= EXERCISE =
Go through the records below and copy out every line that contains the word "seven".

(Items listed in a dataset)

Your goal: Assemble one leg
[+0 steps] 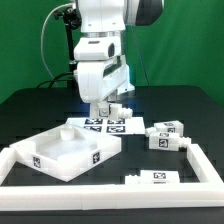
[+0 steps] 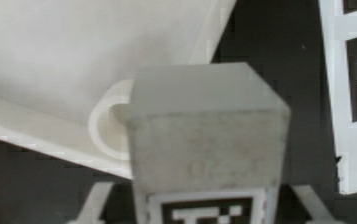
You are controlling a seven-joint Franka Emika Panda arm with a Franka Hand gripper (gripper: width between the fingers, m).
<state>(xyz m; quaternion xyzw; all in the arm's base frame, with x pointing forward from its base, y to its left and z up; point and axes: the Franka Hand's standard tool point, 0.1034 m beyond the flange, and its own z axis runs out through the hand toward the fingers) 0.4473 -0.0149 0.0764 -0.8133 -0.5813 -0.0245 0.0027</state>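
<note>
Filling the middle of the wrist view, the stubby white plastic leg (image 2: 201, 130) with its black-and-white tag stands between the two sides of the two-finger gripper (image 2: 203, 198). The grey fingers (image 2: 100, 198) show at either side of it. The jaws appear clamped on the leg, whose long axis runs straight out from the wrist. Beyond it lie the large white square tray-like panel (image 2: 77, 50) on one side and the flat white marker board (image 2: 356, 90) on the other.

In the exterior view the gripper hangs at the frame's centre, low over the marker board, and the leg is hard to tell from the hand there. The panel sits at the lower left, near the gripper but apart from it, so the coming move probably carries the leg that way. Three spare white tagged legs (image 1: 165, 127) lie at the right and lower right.
</note>
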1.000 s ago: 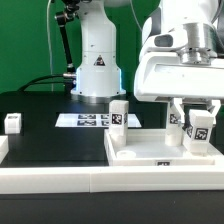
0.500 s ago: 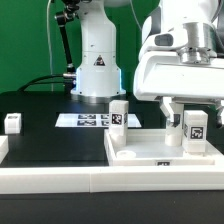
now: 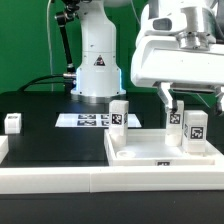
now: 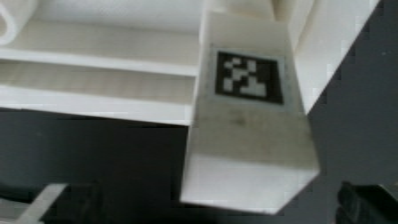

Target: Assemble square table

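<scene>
The square table's white slab (image 3: 150,152) lies flat at the exterior view's right, rims up. Two tagged white legs stand upright on it: one (image 3: 119,114) at its back left corner, one (image 3: 197,129) at its back right. My gripper (image 3: 190,100) hangs open just above the right leg, fingers (image 3: 166,98) apart and clear of it. In the wrist view that leg (image 4: 249,130) rises toward the camera with its tag facing me, between my gripper's (image 4: 217,208) dark fingertips (image 4: 63,205), not touched. The slab (image 4: 89,85) shows behind it. A third leg (image 3: 13,122) stands alone at the far left.
The marker board (image 3: 90,120) lies flat on the black surface before the arm's white base (image 3: 97,70). A long white rail (image 3: 60,178) edges the front of the work surface. A green backdrop stands behind.
My gripper has opened, let go of the right leg and risen above it. The leg stays upright on the slab.
</scene>
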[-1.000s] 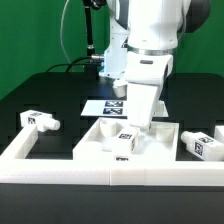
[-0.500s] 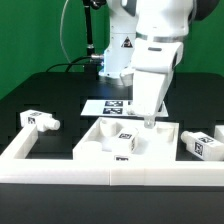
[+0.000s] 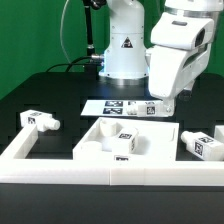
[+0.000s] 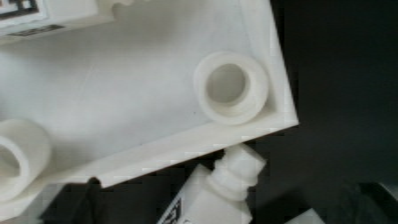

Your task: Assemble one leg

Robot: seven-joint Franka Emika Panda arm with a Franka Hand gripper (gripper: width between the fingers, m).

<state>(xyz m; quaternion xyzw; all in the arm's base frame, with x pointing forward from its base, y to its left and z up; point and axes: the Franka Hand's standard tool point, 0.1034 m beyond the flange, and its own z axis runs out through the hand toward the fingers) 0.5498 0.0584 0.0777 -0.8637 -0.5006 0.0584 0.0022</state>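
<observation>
A small white leg [image 3: 126,140] with black-and-white tags lies on the large flat white panel [image 3: 100,133] in the middle of the exterior view. Similar legs lie at that view's left [image 3: 40,120] and right [image 3: 204,144], and another [image 3: 149,108] lies behind the panel, under my gripper [image 3: 166,101]. The gripper hangs above the panel's far right corner and holds nothing. The wrist view shows the panel's corner [image 4: 160,110] with a round hole [image 4: 231,85], and that leg [image 4: 230,186] just beyond the edge, between my dark, spread fingers [image 4: 71,198].
The marker board [image 3: 108,105] lies on the black table behind the panel. A low white wall [image 3: 20,150] runs along the front and both sides of the parts. The robot's base [image 3: 122,50] stands behind, with a black post [image 3: 91,35] beside it.
My gripper has risen off the panel and moved to the exterior view's right, now over the leg behind the panel. The parts have not moved.
</observation>
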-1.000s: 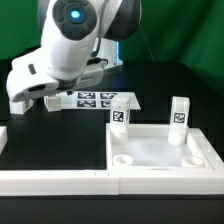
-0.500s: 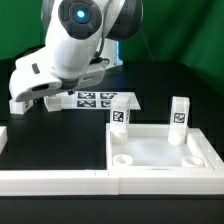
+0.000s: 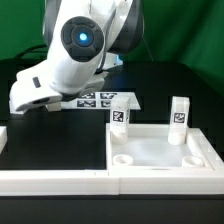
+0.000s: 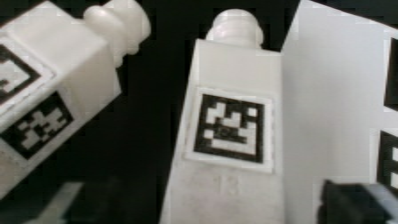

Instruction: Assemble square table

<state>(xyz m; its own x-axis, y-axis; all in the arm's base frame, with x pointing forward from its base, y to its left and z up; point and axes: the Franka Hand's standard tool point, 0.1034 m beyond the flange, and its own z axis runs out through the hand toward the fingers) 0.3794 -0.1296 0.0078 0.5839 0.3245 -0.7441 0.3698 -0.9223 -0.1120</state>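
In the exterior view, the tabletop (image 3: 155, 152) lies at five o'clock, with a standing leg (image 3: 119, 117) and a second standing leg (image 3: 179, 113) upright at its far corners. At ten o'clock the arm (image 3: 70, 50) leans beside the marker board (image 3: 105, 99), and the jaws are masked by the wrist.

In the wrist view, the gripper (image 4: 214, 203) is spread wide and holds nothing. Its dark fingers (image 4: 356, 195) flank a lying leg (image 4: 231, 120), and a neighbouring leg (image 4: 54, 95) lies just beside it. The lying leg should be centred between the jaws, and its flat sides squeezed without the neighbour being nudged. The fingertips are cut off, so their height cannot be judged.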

= SOLUTION TO THE PROBLEM =
You are controlling a seven-joint Franka Emika Panda arm with a Franka Hand gripper (gripper: width between the fingers, m).
Robot: seven-joint Franka Emika Panda arm with a Franka Hand gripper (gripper: width between the fingers, m).

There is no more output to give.